Moneybox

Why I’m Optimistic About Growth and Innovation

My thoughts on unemployment and the business cycle have been deeply influenced by a brief paper Robert Gordon did on what he calls “1978 Macro,” so I’m persistently saddened that instead of following this up with more work on the subject, he’s going around doing talks on his thesis that innovation and economic growth are dead.

Fundamentally, it seems to me that even if this were true there’s no way Gordon (or anyone else) could know that it’s true, so it’s an odd thing to be so confident about. But I do have a specific grounds for optimism that I think Gordon misses in his discussion of the limited economic benefits (thus far) of the information technology revolution. This comes from the economics profession’s unfortunate habit of rhetorical slippage between English-language words like “technology” and “innovation” and the technical concept of Total Factor Productivity from the Solow Growth Model. Something we see from Europe in the centuries before the industrial revolution is that it’s perfectly possible for amazing innovations—the printing press, eyeglasses, calculus—to have immeasurably small effects on productivity. A printing press based on movable type, for example, was an enormous boon to productivity in the book manufacturing sector. It had almost no impact on economy-wide productivity, however, simply because the book manufacturing sector of 17th-century Europe was trivially small. You don’t get the Industrial Revolution and rising living standards until the trend toward improved technology starts affecting a sector that’s really big and important—apparel manufacturing.

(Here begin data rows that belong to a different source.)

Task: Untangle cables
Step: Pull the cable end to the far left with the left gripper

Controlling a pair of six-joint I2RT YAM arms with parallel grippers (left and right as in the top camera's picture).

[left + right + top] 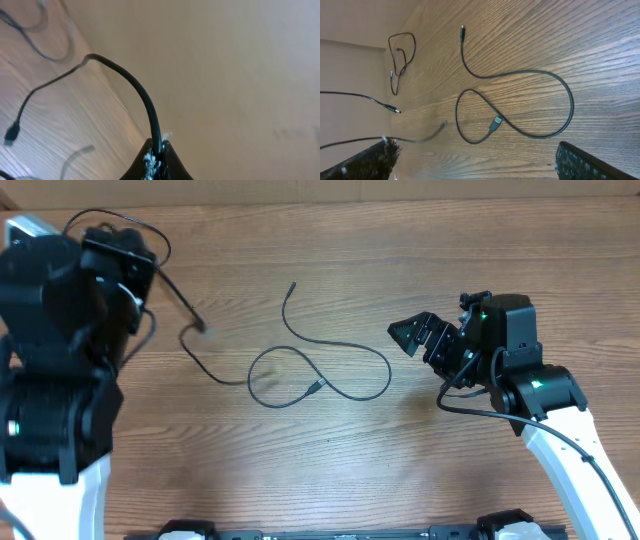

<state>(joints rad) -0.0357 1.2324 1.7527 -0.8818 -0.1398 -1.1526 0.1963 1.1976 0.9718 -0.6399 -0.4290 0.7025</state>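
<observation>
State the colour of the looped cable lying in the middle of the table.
The looped cable is black; the right wrist view shows it best.

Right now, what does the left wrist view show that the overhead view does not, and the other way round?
Only left wrist: the left gripper shut on a cable, seen close up; from overhead, the arm hides that grip. Only overhead: the open right gripper and the whole looped cable mid-table. Both: the wooden table and that cable's loose length.
</observation>
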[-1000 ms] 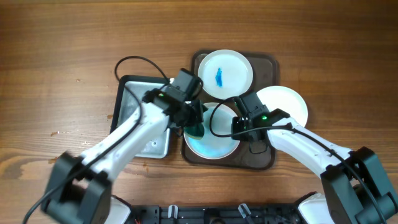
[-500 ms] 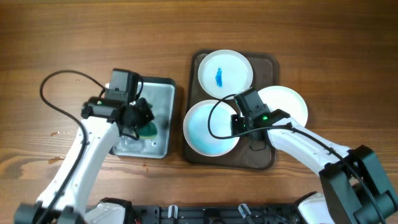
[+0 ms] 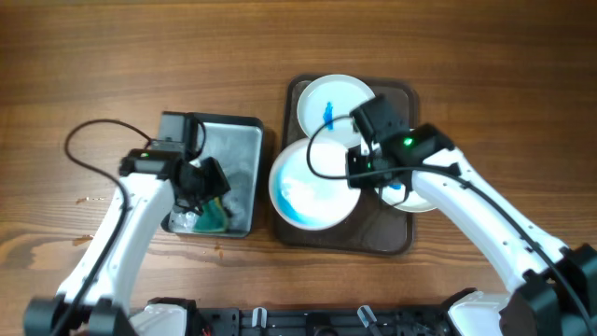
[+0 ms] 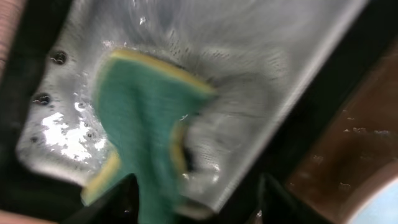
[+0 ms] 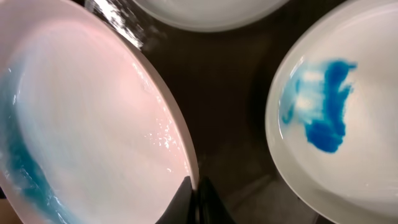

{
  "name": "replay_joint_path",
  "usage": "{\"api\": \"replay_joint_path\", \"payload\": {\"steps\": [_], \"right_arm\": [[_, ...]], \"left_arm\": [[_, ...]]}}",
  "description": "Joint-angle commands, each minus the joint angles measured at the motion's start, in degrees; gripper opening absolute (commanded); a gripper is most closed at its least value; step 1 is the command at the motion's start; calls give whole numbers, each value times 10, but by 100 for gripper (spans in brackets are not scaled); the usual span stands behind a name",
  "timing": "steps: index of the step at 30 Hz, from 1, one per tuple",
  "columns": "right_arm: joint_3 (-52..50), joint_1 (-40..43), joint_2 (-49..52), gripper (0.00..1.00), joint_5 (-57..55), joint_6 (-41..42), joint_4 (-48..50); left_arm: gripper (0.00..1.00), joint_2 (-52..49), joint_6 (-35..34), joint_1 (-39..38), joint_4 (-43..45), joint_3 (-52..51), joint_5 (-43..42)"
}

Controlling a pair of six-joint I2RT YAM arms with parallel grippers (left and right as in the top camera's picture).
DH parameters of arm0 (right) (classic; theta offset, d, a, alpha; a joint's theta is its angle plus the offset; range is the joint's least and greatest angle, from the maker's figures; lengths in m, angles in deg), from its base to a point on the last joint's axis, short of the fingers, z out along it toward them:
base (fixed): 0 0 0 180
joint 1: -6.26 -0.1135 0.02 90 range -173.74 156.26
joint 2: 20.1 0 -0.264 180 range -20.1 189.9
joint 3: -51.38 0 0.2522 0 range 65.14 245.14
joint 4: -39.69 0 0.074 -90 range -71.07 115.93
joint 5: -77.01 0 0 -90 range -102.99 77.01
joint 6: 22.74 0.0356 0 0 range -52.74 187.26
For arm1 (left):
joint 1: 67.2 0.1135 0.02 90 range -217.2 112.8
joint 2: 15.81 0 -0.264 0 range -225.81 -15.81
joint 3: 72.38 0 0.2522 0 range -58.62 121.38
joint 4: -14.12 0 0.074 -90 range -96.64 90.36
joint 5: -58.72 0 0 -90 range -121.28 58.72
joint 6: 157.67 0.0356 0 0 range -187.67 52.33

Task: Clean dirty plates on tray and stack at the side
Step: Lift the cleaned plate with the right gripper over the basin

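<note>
Now the right hand (image 5: 194, 198) pinches the rim of a blue-streaked plate (image 5: 93, 124); the left hand (image 4: 196, 202) stands open astride the sponge (image 4: 140, 124) in the metal tray (image 4: 261, 68).

three plates were counted: a far plate (image 3: 338, 101), a near plate (image 3: 312, 185) and a side plate (image 3: 410, 203), which was mostly hidden. blue marks showed on two of them; for the side plate i could not tell. there were two trays, one dark tray (image 3: 382, 238) and one metal tray (image 3: 238, 149). there was one sponge (image 4: 137, 124). two arms were seen, a left arm (image 3: 117, 233) and a right arm (image 3: 485, 229). there was one wooden table (image 3: 93, 56).
</note>
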Motion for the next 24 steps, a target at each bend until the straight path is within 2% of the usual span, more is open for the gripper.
{"api": "replay_joint_path", "payload": {"steps": [1, 8, 11, 16, 18, 22, 24], "right_arm": [[62, -3, -7, 4, 26, -8, -11], [139, -32, 64, 4, 70, -3, 24], [172, -65, 111, 4, 55, 12, 45], [212, -135, 174, 4, -78, 47, 78], [212, -156, 176, 4, -152, 64, 91], [212, -201, 165, 4, -260, 49, 120], [212, -230, 155, 4, -319, 31, 134]], "left_arm": [[67, 65, 9, 31, -39, 57, -16], [72, 153, 14, 83, -102, 112, -16], [79, 191, 19, 89, -108, 113, -16], [82, 239, 19, 90, -126, 113, -14], [87, 251, 19, 90, -133, 113, -12], [96, 263, 19, 90, -138, 113, 5], [97, 265, 19, 90, -139, 113, 20]]}}
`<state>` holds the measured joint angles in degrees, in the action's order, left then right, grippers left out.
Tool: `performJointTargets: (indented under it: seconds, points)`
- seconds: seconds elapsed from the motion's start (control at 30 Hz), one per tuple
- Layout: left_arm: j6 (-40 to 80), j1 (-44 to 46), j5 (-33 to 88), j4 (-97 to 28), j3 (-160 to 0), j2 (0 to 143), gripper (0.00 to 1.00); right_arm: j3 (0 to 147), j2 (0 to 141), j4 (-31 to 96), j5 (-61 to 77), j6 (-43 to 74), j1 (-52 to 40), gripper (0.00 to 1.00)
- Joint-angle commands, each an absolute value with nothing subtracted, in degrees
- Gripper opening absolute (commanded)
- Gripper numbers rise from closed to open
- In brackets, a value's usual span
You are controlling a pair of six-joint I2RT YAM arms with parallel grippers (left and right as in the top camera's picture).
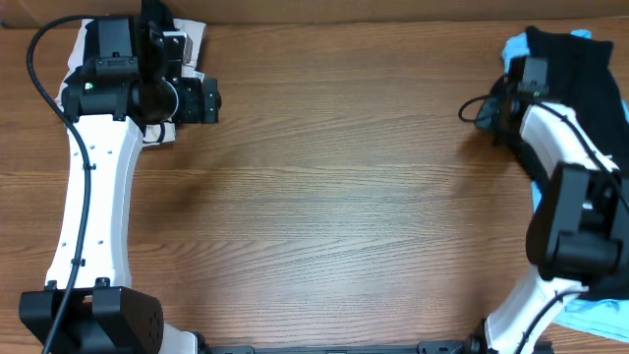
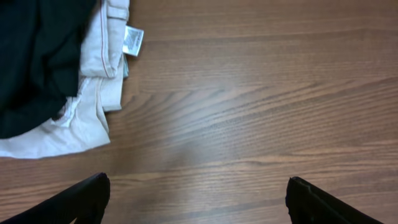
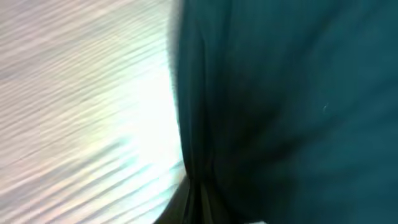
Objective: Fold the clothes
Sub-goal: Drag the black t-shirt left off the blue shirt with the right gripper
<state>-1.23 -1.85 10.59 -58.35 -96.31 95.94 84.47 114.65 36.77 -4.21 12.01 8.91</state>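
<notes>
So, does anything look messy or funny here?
Not tidy yet! A beige piece and a black piece lie crumpled at the left corner, and the black top sits bunched over the light-blue T-shirt on the right.

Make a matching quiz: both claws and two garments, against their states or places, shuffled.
1 left claw
2 right claw
3 beige fabric garment with white label
4 light-blue fabric T-shirt

A shut on black fabric garment
B right side, next to that garment
C open over bare wooden table
D left side, partly under black cloth

Pairs: 1C, 2A, 3D, 4B
</notes>
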Motion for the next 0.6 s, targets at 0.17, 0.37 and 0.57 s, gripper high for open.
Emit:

And my guess is that’s how we should look at digital technology so far. It’s not that the technology itself isn’t important or transformational. It’s that the sectors it’s transformed are, themselves, not that important. We’ve had a productivity boom in the journalism sector, for example, but the 21st-century journalism sector is like the 17th-century book manufacturing sector—it doesn’t matter to the economic big picture.

But if an equivalent transformation had occurred in the much larger health care or education sectors, that would have been a boon to growth and wages. In other words, if future applications of digital technology make it cheaper to get a college degree or a medical diagnosis the way they’ve already made it cheaper to read the news, that means the real wages of every waitress, truck driver, electrician, interior decorator, and architect in America go up. How likely is that to happen? It’s hard to say for sure. Future technology is unpredictable. But having lived through the ongoing transformation of journalism, it looks pretty likely to me. The business of teaching people stuff or informing them about which illnesses cause which symptoms seems to fundamentally have a lot in common with the dissemination of news and news analysis.